-------- DATASET CONTENT --------

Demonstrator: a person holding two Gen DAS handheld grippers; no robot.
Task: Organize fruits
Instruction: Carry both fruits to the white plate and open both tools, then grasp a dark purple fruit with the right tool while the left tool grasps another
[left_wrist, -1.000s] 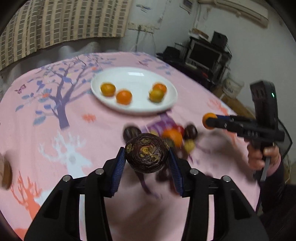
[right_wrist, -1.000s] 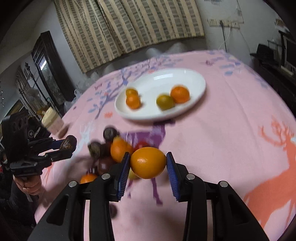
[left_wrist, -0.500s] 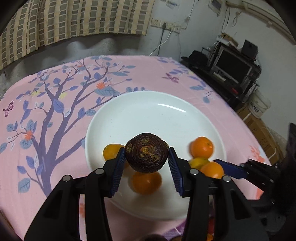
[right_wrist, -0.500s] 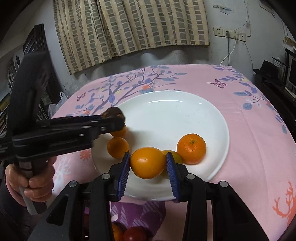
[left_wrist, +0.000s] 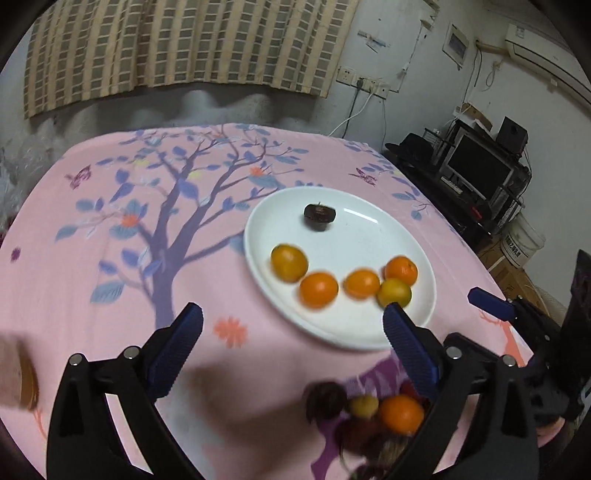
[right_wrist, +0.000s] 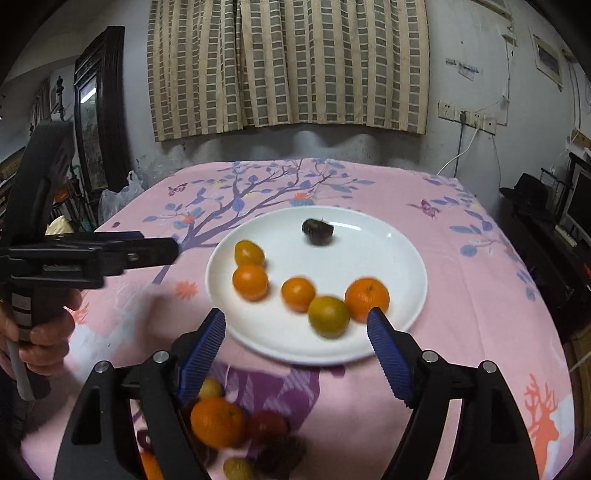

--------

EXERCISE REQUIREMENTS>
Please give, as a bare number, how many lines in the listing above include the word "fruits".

WRITTEN SOLUTION>
2